I think that only a phrase "Es practicamente lo mismo" (plus a link) is very poor addition to a thread, where already had been attained a mutual understanding, that there was no significant difference of meaning between two alternative words.

I know that there are no time limits - nor there should be - for this kind of abuse (if it is abuse?) of ancient threads, but considering the congestion of new threads that there is in some fora, wouldn't it be desirable to point out this detail, when our rules will be updated next time?


----------



## maxiogee

As we are positively encouraged to seek out existing threads, rahter than open a new one, I think it might be difficult to phrase a rule which would deter people from adding what some might see as 'a very poor addition'. The poster may see it as a positive contribution to what had been an important debate.


----------



## Etcetera

That's the problem. 
We're encouraged to search the Forums for old threads before opening new ones. Sometimes I do come across a thread on the very topic I wished to discuss, but this thread is so old that I simply don't know if I should add my "contribution" to it or it would be still better to start a new one. 
Sometimes I do answer in this old thread. But more often I close it and just give up the idea of discussing the issue.


----------



## Jana337

What Ilmo describes is mostly done by new members who are not aware of our community rituals and shared expectations. Most of those who stay with us quickly adjust. But useless dredging up is surely not rampant, is it? As Maxiogee and Etcetera kindly pointed out, any effort to stifle it (and I am skeptical new members would be responsive to any measures we could take) would backfire on us because we really want people to use the archives before asking.


----------



## fenixpollo

I don't think it's "abuse" to resurrect an old thread. In fact, it can be helpful.  For example....

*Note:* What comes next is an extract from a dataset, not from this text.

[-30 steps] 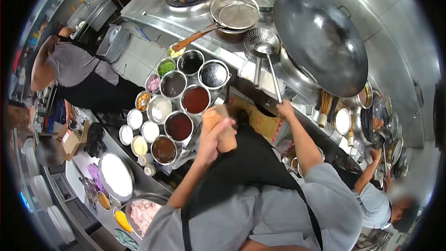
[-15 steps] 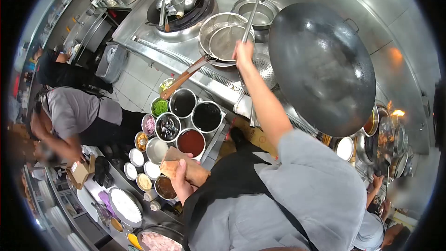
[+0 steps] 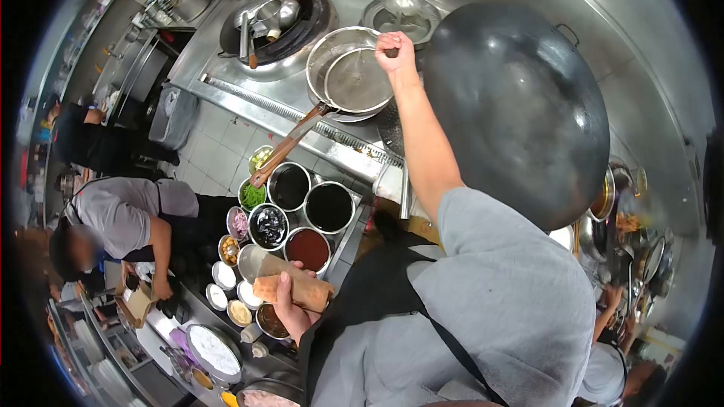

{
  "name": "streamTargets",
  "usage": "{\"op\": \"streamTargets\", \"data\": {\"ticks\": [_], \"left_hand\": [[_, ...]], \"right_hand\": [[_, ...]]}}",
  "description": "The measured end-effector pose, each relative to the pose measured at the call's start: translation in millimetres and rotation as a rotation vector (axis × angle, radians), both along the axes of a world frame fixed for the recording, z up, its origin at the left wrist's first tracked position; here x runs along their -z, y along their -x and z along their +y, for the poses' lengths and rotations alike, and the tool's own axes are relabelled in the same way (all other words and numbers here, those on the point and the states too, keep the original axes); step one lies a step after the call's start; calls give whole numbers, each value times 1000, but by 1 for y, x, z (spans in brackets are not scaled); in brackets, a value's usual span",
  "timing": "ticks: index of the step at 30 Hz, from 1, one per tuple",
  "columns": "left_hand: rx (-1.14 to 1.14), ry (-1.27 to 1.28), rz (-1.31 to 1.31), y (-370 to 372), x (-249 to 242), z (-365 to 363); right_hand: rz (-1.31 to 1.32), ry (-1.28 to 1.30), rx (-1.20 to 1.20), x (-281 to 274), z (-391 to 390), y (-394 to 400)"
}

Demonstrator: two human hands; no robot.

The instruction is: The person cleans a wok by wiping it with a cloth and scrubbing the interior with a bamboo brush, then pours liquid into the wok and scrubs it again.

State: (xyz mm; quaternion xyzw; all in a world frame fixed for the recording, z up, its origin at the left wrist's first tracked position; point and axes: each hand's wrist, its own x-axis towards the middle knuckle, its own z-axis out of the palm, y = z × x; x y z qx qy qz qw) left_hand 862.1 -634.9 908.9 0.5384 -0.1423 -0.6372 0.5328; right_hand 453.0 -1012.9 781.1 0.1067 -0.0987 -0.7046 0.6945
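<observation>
While LH (image 3: 291, 309) grips tan roll (image 3: 308, 289), RH (image 3: 397, 53) fisted

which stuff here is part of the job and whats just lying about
Likely in the job:
tan block, in the left hand
what looks like a handle end, in the right hand
metal basin just beyond it

Apparently just standing by:
mesh strainer
chopped greens
grey bin
</observation>
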Motion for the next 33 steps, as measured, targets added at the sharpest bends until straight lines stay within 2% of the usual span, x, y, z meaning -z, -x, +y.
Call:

*Expired threads* . . . . . *Digging up the dead*  . . . . .  *suggestion: tick for solved thread*

Cheers!


----------



## jonquiliser

Introducing a limit on threads would be to, at the same time, introducing a limit of the community; sort of 'new people not welcome to have their say, the rest of us have been all through that already'. I mean, lots of people have had their say, but new people might not. It's not just about 'accumulating data', it's about expressing your thoughts. And what's the harm? After all, old threads that you mightn't otherwise have realised exist, pop up and you realise that 'wow! that's interesting!'

...


----------



## TrentinaNE

It's kind of amusing when someone replies directly to the author of a message that was posted two years ago -- even when that author now sports "Banned" beneath his/her forum name.  

As a moderator, I don't see the point in resurrecting a very old thread by adding nothing more than "I agree" (or some variation thereof). However, if the previous discussion is incomplete and there is something to add in the way of clarification, or if there are questions about aspects of the prior discussion that weren't entirely clear, then by all means -- it's better than opening a redundant new thread on the same topic. 

Elisabetta


----------



## DearPrudence

TrentinaNE said:


> As a moderator, I don't see the point in resurrecting a very old thread by adding nothing more than "I agree" (or some variation thereof).


I agree 

 Seriously. It's amazing I have seen two threads with 2 forer@s who months after added:
- You could also say "bla bla bla", which had already been given, word for word, in the thread!

- And even worse, someone giving the very same sentence as the last post!  

I'll quite never understand that (unless it's actually what I'm doing right now ...  )


----------



## Etcetera

Yes, DearPrudence, I've seen this happening several times. And the poster is usually a newbie; I suppose they open the thread, read the question and run to answer it without reading the whole discussion. It's really frustrating!


----------